A JSON string, which is parsed into a dictionary.
A path to a YAML (.yaml/.yml) file, which is read and parsed.
- legend_data_monitor.utils.load_tier_config(path: str, version: str, tier_name: str)¶
Load tier configuration (YAML or JSON) for the given tier name, and search through possible directory structures and file patterns.
- legend_data_monitor.utils.load_yaml_or_default(path: str, detectors: dict) dict¶
Load YAML if it exists, else return a default dict.
- Return type:
- legend_data_monitor.utils.make_dir(dir_path)¶
Check if directory exists, and if not, make it.
- legend_data_monitor.utils.make_output_paths(config: dict, user_time_range: dict) str¶
Get a dict and return a dict.
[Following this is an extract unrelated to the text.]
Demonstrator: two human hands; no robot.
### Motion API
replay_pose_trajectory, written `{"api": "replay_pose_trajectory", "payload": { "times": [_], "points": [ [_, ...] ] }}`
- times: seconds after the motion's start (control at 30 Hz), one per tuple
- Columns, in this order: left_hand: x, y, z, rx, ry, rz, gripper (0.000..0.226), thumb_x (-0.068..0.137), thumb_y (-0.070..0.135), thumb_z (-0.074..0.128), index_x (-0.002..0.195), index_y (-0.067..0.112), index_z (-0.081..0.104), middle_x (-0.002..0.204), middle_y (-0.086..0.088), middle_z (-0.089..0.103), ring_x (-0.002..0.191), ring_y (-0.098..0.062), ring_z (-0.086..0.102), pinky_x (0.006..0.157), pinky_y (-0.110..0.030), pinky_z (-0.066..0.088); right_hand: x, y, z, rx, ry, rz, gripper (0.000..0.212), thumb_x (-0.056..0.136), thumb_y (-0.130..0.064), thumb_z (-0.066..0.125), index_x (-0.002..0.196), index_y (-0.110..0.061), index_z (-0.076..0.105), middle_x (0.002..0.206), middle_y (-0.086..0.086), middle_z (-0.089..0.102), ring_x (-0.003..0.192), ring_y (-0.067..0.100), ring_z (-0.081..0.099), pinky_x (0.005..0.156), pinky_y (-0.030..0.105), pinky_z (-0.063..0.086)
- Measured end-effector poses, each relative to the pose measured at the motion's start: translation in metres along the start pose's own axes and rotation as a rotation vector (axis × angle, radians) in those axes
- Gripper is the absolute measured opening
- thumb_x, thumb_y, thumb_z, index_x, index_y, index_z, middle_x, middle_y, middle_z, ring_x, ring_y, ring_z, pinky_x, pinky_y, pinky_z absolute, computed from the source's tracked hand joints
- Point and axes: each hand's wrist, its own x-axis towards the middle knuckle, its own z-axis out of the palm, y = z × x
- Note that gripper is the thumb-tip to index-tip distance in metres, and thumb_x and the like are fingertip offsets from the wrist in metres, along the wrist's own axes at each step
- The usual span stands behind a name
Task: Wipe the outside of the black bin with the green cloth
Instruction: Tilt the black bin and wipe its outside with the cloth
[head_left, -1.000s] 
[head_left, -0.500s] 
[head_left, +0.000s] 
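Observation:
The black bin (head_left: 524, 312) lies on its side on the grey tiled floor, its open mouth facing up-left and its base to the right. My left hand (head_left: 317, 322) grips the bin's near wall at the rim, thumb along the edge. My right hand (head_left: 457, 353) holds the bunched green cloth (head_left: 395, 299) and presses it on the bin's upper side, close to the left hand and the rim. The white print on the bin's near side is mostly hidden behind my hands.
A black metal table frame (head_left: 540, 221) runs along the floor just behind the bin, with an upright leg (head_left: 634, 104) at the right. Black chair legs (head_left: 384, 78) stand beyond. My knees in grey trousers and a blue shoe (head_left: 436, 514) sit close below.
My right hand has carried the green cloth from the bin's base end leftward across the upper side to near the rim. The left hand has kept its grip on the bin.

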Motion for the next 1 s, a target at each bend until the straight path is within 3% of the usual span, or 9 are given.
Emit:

The function defines output paths and create directories accordingly.
To use when you want a specific output structure of the following type: […]/prod-ref/{version}/generated/plt/hit/phy/{period}/{run} This does not work if you select more types (eg. both cal and phy) or timestamp intervals (but just runs). It can be used for run summary plots, eg during stable data taking. Note that monitoring plots are stored under the ‘hit’ subfolder to replicate the structure of the main prodenv.
- Return type:
- legend_data_monitor.utils.none_to_nan(data: list)¶
Convert None elements into nan values for an input list.
- legend_data_monitor.utils.pulser_from_evt_or_mtg(my_dir, period, run, output, run_info)¶
Try to load EVT tier; if not found, attempt to update run info from monitoring path.
- legend_data_monitor.utils.read_json_or_yaml(file_path: str)¶
Open either a JSON/YAML file, if not raise an error and exit.
- Parameters:
file_path (str) – Path to the JSON/YAML file to read.
- legend_data_monitor.utils.retrieve_json_or_yaml(base_path: str, filename: str)¶
Return either a yaml or a json file for the specified file looking at the existing available extension.
- legend_data_monitor.utils.send_email_alert(app_password: str, recipients: list, text_file_path: str)¶
Send automatic emails with alert messages.
- Parameters:
app_password (str) – String password to send mails from legend.data.monitoring@gmail.com
recipients (list) – List of email addresses to send the alert emails
text_file_path (str) – String path to the .txt file containing the message to send via email
- legend_data_monitor.utils.unix_timestamp_to_string(unix_timestamp)¶
Convert a Unix timestamp to a string in the format ‘YYYYMMDDTHHMMSSZ’ with the timezone indicating UTC+00.
- legend_data_monitor.utils.update_evaluation_in_memory(data: dict, det_name: str, data_type: str, key: str, value: bool | float)¶
Update the key entry in memory dict, where value can be bool or nan if not available; data_type is either ‘cal’ or ‘phy’.
- legend_data_monitor.utils.update_runinfo(run_info: dict, period: str, run: str, data_type: str, mtg_files_path: str)¶
Update run information dict, with livetime in seconds for phy data; it automatically removes cycles that are flagged as unusable via keys stored in settings/ignore-keys.yaml.
- Parameters:
run_info (dict) – Dictionary containing metadata for runs, separated by period, run, and data type (cal, phy, …).
period (str) – Period under inspection.
run (str) – Run under inspection.
data_type (str) – Data type to process (cal, phy, …).
mtg_files_path (str) – Path where the monitoring HDF5 files were stored for a specific period and run.